Итак, героем этой эпохи — а это, между прочим, имеет отношение и к концептуализму, и к соцарту — является продавец обесцененного (institor), прибегающий к риторическим институциям, институтам и инструкциям (т. е. institutiones) с целью вписаться в рынок ценностей в качестве производителя памяти о себе самом. Минула ли эта эпоха? Наступили ли новые времена? Иначе говоря: появились ли в самом деле «новые русские»? Еще иначе: происходит в данный момент новое «изобретение России» (так называется очередная вышедшая на Западе книга Гройса[6]) или, наоборот, эта inventio Rossica зиждется исключительно на общих местах и действует в рамках старых (советско-российских) институций? И здесь вновь мы имеем дело с чисто риторическими вопросами.
Примечания
- ^ См; Б. Гройс. Утопия и обмен. — М: Знак, 1993, с. 316. Все ссылки на русские тексты Гройса относятся к этому изданию и помещены в основной текст.
- ^ См; М. Duchamp. Duchamp du signe. Ecrits, сост. Michel Sanouillet, Paris 1994, c. 247.
- ^ См. концепцию симптома у Ж Лакана, который сравнивает симптом и его лечение с метафорическим процессом. Так как бессознательное у Лакана имеет структуру языка, психоаналитическая терапия является риторической работой: «больные» метафоры заменяются лечащими метафорическими эквивалентами. Если рассматривать тоталитаризм как болезнь, то посттоталитарные тексты можно сравнить с таким метафорическим лечением.

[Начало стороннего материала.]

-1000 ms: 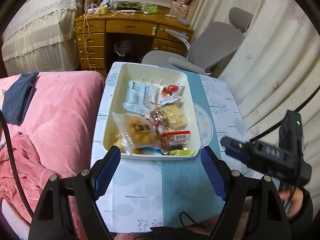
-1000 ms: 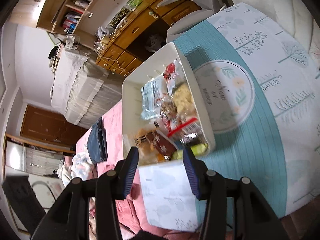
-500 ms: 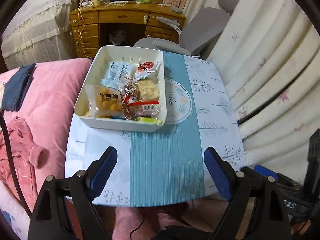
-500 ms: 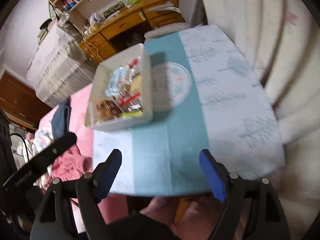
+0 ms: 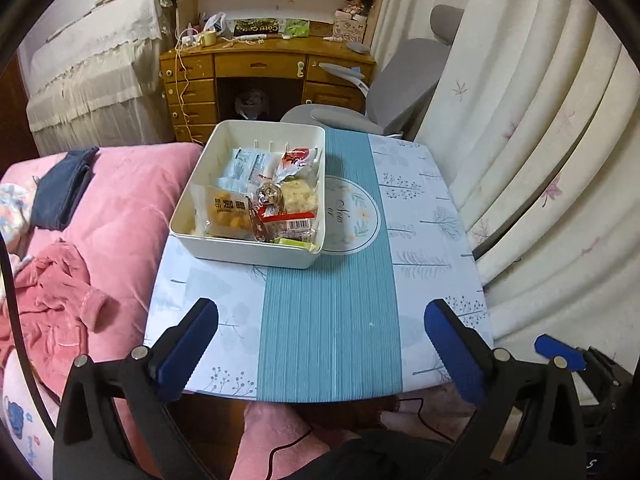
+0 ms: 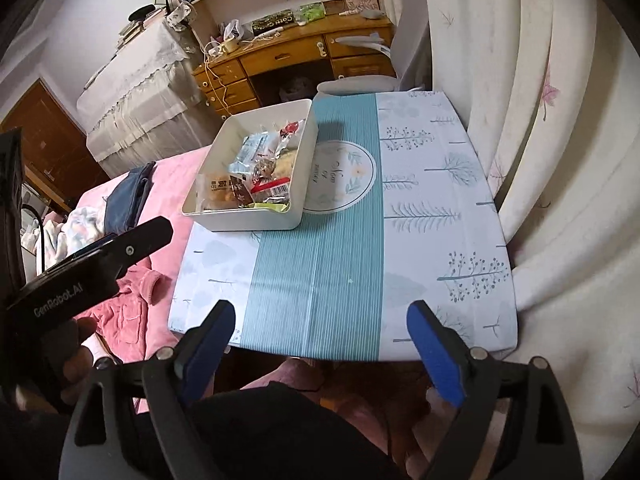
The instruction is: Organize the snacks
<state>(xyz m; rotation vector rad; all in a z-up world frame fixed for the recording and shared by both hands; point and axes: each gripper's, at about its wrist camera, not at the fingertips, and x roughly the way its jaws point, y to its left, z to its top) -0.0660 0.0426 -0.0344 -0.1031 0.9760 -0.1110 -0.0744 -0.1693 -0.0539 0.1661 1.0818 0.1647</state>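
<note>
One white bin (image 5: 248,250) of snack packets (image 5: 260,196) sits at ten o'clock on the surface (image 5: 332,320). Left gripper (image 5: 320,340) and right gripper (image 6: 320,340): jaws have just been opening, released, nothing between them.

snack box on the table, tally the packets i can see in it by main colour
In the white box, counting only packets that show clearly:
pale blue packet: 1
red and white packet: 1
clear packet of yellow cakes: 1
clear packet with a red strip: 1
green packet: 1
total: 5
A few more in the middle overlap too much to count.
</note>
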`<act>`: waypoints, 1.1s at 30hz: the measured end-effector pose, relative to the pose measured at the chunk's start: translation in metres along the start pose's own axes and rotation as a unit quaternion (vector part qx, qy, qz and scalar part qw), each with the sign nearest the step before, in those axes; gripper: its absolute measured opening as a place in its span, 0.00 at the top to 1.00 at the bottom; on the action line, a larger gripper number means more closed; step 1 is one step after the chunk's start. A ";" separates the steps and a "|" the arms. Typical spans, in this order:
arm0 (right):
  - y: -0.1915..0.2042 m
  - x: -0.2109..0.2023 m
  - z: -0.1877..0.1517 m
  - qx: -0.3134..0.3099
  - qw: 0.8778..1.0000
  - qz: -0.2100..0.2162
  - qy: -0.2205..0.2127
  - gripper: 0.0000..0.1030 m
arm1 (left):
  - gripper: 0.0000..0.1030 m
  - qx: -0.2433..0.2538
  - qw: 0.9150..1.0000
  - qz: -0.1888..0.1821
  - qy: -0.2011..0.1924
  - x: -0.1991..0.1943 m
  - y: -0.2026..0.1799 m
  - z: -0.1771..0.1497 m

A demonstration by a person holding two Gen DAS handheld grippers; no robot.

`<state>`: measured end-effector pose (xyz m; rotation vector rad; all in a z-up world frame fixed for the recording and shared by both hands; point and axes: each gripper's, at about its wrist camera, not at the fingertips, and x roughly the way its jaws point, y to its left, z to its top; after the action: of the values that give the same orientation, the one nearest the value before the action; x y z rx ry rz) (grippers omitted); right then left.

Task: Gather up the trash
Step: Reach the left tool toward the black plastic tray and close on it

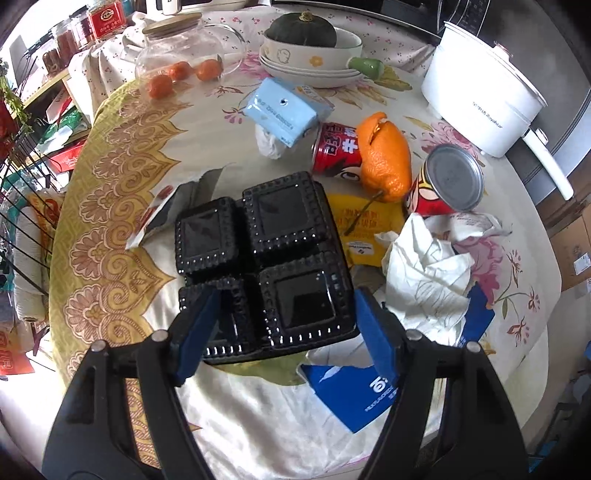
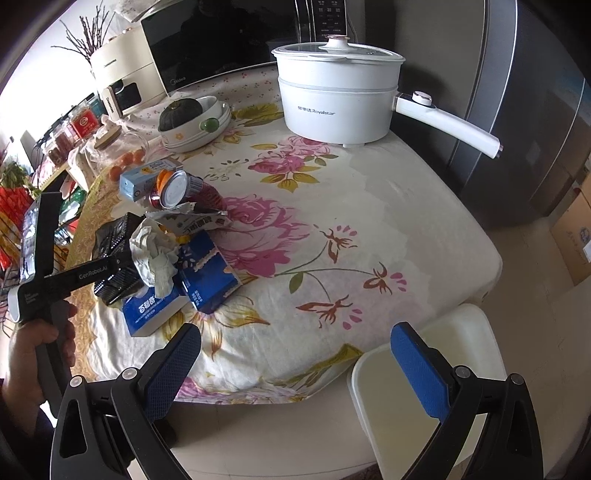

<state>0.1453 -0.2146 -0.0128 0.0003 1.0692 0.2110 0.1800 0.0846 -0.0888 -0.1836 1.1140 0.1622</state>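
A black plastic tray [image 1: 273, 258] with square cups lies on the table among trash: crumpled white paper [image 1: 424, 273], a torn blue box [image 1: 351, 391], two red cans [image 1: 443, 184], orange peel [image 1: 388, 155], a yellow wrapper [image 1: 365, 225] and a light blue box [image 1: 284, 110]. My left gripper [image 1: 286, 332] is open, its blue pads on either side of the tray's near edge. My right gripper [image 2: 295, 354] is open and empty at the table's near edge, above a white bin [image 2: 436, 369]. The trash pile [image 2: 166, 251] sits to its left.
A white electric pot [image 2: 336, 99] stands at the back right. A bowl with a dark squash [image 1: 306, 33], a glass jar [image 1: 184, 48] with small oranges and a microwave [image 2: 207, 48] are at the back. Shelves stand left of the table.
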 end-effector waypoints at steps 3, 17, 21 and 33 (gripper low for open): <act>0.005 0.001 -0.001 -0.005 1.000 0.005 0.002 0.00 | 0.28 0.019 1.000 -0.002 0.008 -0.003 0.010 -0.005; 0.030 0.004 -0.006 -0.033 0.999 0.017 0.009 0.00 | 0.30 0.118 0.990 0.025 0.075 -0.009 0.060 -0.058; 0.036 0.008 -0.009 -0.038 0.999 0.018 0.014 0.00 | 0.30 0.103 0.991 0.000 0.090 -0.009 0.082 -0.064; 0.046 0.021 -0.009 -0.038 0.999 0.014 0.026 0.00 | 0.14 -0.036 0.996 -0.072 0.030 -0.013 0.138 -0.028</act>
<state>0.1397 -0.1664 -0.0303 -0.0582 1.1129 0.2771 0.1190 0.2118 -0.0981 -0.3342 1.1515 0.0674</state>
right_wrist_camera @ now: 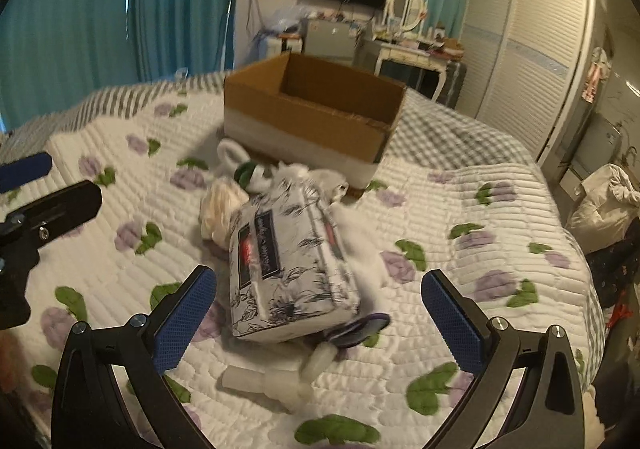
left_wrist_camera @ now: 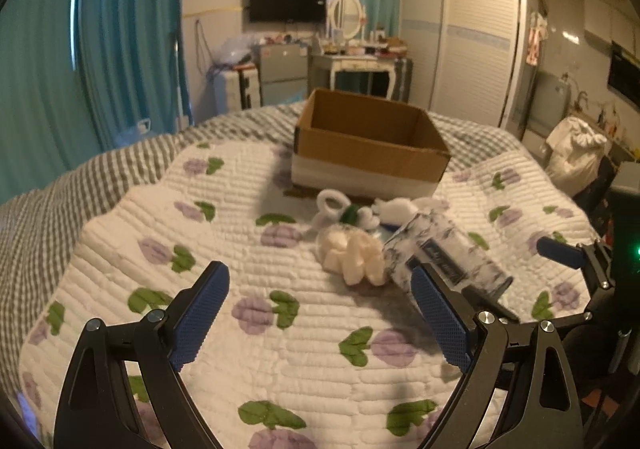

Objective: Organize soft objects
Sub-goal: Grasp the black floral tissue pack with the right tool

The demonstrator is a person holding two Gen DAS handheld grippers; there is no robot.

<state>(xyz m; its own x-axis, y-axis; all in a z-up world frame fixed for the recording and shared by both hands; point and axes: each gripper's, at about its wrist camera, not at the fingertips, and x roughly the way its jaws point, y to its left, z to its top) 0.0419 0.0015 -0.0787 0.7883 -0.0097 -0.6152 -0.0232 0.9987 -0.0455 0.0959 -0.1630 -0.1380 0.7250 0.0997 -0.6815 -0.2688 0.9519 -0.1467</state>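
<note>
A floral tissue pack (right_wrist_camera: 290, 269) lies on the quilted bed, between and just beyond the fingers of my open right gripper (right_wrist_camera: 318, 315); it also shows in the left wrist view (left_wrist_camera: 444, 253). A cream soft bundle (left_wrist_camera: 352, 255) lies left of it, also in the right wrist view (right_wrist_camera: 218, 211). White soft items with a green piece (left_wrist_camera: 352, 211) lie behind it. An open cardboard box (left_wrist_camera: 370, 143) stands further back, also in the right wrist view (right_wrist_camera: 316, 109). My left gripper (left_wrist_camera: 320, 315) is open and empty, short of the pile.
A white plastic piece (right_wrist_camera: 276, 379) and a dark purple item (right_wrist_camera: 360, 327) lie by the pack's near end. The flower quilt (left_wrist_camera: 256, 349) covers the bed. A dresser, wardrobe and teal curtains stand beyond the bed.
</note>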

В период агонии империи в институциях сосуществуют «больные» и «лечащие» знаки.
- ^ См. мой первый метаметодологический текст «Перформанс как насилие» («ХЖ», №19/20), близкий настоящему тексту по крайней мере тем, что и там и здесь теоретическая и художественная деятельность рассматривается не как объект непосредственного анализа, а как позиция в некой «изобразительной стратегии». В первом тексте теория следа ЖДеррида и ее применение Тупицыными к творчеству концептуалистов обсуждаются как параллельные позиции независимо от того, правильно ли само это применение (данный вопрос — методологический, а не метаметодологический), и по той же логике деятельность постконцептуалистических боди-артистов-акционистов рассматривается как следующая фаза аутентичности и абсолютной справедливости после «следов деконструкции» (см. в этом контексте книгу Бодрийара 1995 г. «Le erime parfait», где совершенное преступление равняется отсутствию следов), т. е. после «ультраструктурализма» (этот термин введен в историю структурализма Франсуа Досса). Точно как позиция Гройса обсуждается здесь в отношении к некой теоретической и художественной конъюнктуре (агонии империи), в которой она двигается и на которую реагирует.
- ^ Эта работа вошла в состав уже упомянутой книги «Утопия и обмен» (до этого она была опубликована «на Западе», т. е. по-немецки, в 1992 г. в престижном мюнхенском издательстве «Хансер»).
- ^ «Die Erfindung Russlands», Мюнхен, 1995. В статье «Этика авангарда» Гройс вновь ссылается на Малевича, подчеркивая опять неутилитарный характер его супрематизма, который приводит к «руководству искусства над всеми остальными областями человеческой деятельности». Последняя монографическая публикация Гройса в Германии — «Логика собрания» («Die Logik der Sammlung», 1997), книга более общего характера.